• PROMPT
Reproduce this listing from its first line through the line with "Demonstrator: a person", inclusive, leaving out all that follows.

• INFORMATION PROVIDED
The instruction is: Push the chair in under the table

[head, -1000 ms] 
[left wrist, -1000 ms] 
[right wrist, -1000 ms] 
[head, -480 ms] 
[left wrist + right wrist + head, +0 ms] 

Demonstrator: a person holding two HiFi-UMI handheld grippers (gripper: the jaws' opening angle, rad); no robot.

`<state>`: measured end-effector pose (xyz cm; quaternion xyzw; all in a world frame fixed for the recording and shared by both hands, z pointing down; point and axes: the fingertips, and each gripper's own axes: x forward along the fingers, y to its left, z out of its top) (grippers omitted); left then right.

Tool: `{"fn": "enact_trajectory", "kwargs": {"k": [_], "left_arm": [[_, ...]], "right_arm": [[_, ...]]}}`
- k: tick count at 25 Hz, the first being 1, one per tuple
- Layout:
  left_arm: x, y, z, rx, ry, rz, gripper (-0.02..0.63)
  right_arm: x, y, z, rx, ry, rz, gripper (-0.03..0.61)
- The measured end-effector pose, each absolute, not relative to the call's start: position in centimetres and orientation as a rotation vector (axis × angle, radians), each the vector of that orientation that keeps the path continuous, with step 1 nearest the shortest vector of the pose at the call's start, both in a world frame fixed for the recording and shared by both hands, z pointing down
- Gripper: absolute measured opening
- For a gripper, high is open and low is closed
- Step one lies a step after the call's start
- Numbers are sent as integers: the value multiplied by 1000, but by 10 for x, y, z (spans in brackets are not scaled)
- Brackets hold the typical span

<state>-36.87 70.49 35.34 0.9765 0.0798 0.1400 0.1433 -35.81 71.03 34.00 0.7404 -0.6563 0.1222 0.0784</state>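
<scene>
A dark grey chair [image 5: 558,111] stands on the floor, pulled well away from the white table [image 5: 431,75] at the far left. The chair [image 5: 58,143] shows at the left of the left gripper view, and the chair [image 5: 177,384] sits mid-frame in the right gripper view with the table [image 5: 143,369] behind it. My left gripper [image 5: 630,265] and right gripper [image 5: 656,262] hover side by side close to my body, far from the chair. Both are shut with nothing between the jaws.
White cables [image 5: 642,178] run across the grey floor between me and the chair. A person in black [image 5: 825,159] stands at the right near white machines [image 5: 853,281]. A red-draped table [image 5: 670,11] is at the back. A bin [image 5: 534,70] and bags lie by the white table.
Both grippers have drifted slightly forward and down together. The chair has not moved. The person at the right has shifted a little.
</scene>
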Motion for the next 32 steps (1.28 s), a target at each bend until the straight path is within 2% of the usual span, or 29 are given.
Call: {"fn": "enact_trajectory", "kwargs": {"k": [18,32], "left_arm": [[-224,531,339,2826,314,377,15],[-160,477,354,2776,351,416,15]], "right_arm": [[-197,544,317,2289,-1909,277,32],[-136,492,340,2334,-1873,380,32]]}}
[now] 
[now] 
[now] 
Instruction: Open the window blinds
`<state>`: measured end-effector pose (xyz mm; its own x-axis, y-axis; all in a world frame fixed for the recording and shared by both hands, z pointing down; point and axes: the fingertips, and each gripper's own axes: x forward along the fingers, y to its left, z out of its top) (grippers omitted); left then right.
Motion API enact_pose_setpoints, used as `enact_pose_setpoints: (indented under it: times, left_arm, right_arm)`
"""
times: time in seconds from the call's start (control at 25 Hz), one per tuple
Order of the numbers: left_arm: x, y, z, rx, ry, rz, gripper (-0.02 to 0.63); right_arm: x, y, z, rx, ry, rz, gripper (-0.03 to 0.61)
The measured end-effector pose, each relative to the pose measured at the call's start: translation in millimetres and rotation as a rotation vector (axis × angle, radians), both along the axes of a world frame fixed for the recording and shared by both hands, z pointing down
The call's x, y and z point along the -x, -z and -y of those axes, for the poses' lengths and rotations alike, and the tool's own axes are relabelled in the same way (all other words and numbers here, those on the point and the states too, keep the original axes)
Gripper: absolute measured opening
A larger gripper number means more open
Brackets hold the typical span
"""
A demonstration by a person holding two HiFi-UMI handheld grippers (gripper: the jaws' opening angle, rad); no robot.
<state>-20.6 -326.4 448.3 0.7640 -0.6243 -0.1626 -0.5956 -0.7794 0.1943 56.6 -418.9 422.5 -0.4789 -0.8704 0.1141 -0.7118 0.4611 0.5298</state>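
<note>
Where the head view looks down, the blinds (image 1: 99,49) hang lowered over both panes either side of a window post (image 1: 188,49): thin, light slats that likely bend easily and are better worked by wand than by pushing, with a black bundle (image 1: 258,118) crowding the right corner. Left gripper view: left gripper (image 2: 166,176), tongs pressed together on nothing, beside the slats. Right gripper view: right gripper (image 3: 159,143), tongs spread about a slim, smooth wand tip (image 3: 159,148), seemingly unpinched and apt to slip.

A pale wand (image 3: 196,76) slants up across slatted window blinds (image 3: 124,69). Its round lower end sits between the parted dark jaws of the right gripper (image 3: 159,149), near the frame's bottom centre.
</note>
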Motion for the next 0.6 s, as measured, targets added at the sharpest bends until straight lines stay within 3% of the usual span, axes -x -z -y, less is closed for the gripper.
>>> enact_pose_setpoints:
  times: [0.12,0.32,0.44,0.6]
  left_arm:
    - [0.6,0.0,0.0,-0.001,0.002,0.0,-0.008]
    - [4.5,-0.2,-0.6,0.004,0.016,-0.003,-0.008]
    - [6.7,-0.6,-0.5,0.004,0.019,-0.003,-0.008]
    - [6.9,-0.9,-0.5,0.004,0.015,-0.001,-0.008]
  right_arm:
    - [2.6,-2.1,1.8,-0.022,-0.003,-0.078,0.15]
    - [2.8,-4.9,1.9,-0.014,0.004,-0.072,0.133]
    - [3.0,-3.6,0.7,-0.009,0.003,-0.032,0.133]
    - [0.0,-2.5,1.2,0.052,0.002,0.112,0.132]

• FINAL ANSWER
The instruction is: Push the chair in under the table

[head, -1000 ms] 
[left wrist, -1000 ms] 
[right wrist, -1000 ms] 
[head, -480 ms] 
[left wrist + right wrist + head, +0 ms] 

Demonstrator: a person holding two HiFi-UMI handheld grippers (gripper: the jaws' opening angle, rad); no robot.

Nothing further is needed for the exercise.